━━ Supplied material

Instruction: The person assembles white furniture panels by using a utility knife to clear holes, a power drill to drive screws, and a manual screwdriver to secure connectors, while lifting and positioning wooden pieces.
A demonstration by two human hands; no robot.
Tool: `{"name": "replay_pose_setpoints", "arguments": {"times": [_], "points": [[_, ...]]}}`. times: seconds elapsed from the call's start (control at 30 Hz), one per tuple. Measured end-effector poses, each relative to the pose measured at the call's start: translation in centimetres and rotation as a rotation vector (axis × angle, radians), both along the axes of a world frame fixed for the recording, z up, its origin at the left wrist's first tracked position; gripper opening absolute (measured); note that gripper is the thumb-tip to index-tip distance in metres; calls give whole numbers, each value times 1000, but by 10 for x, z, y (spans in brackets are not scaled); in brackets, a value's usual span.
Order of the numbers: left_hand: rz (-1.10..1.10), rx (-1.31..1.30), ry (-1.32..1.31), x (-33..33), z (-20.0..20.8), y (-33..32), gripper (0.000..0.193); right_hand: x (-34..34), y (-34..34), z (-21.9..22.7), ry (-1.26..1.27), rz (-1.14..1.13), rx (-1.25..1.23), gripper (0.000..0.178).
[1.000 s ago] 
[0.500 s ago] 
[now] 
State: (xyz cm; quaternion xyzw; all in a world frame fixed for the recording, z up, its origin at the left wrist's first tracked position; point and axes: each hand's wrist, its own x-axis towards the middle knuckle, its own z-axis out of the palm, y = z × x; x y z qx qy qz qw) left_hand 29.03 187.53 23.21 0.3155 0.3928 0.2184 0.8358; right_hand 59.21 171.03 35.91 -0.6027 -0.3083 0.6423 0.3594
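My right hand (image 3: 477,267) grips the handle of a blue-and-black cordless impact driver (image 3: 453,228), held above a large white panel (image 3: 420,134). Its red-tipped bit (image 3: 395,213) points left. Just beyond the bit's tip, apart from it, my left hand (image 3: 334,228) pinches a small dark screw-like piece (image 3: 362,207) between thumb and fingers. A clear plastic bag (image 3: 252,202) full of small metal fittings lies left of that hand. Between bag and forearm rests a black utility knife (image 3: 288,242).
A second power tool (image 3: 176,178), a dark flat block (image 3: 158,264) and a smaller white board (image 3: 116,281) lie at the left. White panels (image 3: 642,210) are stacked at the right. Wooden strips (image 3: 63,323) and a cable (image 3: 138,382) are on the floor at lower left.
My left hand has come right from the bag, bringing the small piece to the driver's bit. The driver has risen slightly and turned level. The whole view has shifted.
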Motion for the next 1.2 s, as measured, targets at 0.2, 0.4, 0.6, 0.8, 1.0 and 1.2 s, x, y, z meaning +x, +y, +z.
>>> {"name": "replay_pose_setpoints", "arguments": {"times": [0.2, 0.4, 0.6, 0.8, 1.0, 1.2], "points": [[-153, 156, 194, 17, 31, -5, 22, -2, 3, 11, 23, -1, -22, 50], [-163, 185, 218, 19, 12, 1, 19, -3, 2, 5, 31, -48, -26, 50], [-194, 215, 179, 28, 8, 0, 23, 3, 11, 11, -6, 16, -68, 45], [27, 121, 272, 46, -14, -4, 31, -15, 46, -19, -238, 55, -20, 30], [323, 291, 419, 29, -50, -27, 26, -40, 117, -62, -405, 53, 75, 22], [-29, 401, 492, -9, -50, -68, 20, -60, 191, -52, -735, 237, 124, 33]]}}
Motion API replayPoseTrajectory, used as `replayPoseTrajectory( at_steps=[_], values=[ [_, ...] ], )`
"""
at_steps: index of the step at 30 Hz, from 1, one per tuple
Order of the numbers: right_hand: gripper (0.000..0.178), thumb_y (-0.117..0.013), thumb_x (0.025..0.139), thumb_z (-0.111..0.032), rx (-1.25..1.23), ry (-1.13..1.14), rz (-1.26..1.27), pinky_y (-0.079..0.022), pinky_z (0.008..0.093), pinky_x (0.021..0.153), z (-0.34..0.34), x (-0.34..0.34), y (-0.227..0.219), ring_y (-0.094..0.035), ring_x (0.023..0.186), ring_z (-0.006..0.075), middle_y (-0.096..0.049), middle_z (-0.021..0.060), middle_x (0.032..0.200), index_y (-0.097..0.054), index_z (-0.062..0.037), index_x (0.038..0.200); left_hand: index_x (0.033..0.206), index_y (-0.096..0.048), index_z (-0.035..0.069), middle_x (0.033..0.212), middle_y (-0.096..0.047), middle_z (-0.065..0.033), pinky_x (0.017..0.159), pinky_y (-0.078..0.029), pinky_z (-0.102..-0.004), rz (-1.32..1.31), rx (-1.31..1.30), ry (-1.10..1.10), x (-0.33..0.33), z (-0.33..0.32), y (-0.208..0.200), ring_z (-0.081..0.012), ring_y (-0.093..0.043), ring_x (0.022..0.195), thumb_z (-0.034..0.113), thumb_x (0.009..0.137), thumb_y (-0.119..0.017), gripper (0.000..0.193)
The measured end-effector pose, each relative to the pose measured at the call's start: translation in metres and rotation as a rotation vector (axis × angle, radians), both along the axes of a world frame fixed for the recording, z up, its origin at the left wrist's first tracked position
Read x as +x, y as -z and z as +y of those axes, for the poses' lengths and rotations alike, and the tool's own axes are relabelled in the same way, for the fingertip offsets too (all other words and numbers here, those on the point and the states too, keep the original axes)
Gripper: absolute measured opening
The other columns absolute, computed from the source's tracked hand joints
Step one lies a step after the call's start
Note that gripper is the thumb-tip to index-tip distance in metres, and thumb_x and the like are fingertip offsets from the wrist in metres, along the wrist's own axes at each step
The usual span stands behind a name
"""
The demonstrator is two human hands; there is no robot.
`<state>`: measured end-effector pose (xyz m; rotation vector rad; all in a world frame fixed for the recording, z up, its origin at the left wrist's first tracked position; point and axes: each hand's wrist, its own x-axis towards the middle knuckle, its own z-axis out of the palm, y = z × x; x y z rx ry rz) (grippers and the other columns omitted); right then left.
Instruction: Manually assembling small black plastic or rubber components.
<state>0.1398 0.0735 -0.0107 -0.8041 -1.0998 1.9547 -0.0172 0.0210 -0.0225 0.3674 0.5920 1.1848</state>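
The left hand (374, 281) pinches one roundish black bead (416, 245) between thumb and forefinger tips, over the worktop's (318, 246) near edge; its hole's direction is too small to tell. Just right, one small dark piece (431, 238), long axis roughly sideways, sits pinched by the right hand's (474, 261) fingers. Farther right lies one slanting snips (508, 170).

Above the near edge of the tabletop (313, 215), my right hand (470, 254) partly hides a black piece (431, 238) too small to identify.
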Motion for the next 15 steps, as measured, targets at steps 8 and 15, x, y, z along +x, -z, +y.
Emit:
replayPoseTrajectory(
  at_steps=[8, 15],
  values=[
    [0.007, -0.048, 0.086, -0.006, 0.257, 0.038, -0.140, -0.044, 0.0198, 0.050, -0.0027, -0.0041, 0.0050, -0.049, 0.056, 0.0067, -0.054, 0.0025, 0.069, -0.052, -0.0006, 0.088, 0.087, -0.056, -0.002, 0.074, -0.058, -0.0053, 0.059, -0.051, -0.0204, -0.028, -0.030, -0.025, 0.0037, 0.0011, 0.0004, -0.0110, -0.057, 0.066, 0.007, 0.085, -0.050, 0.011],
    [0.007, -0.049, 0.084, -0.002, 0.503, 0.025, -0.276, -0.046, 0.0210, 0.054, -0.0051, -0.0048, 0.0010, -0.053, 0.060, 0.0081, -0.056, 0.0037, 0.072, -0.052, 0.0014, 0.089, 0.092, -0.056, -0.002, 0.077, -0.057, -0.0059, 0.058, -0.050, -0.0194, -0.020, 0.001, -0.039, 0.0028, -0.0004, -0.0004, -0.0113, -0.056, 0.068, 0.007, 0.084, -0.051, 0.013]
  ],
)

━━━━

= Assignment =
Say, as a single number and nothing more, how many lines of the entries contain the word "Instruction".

= Response to the exercise =
2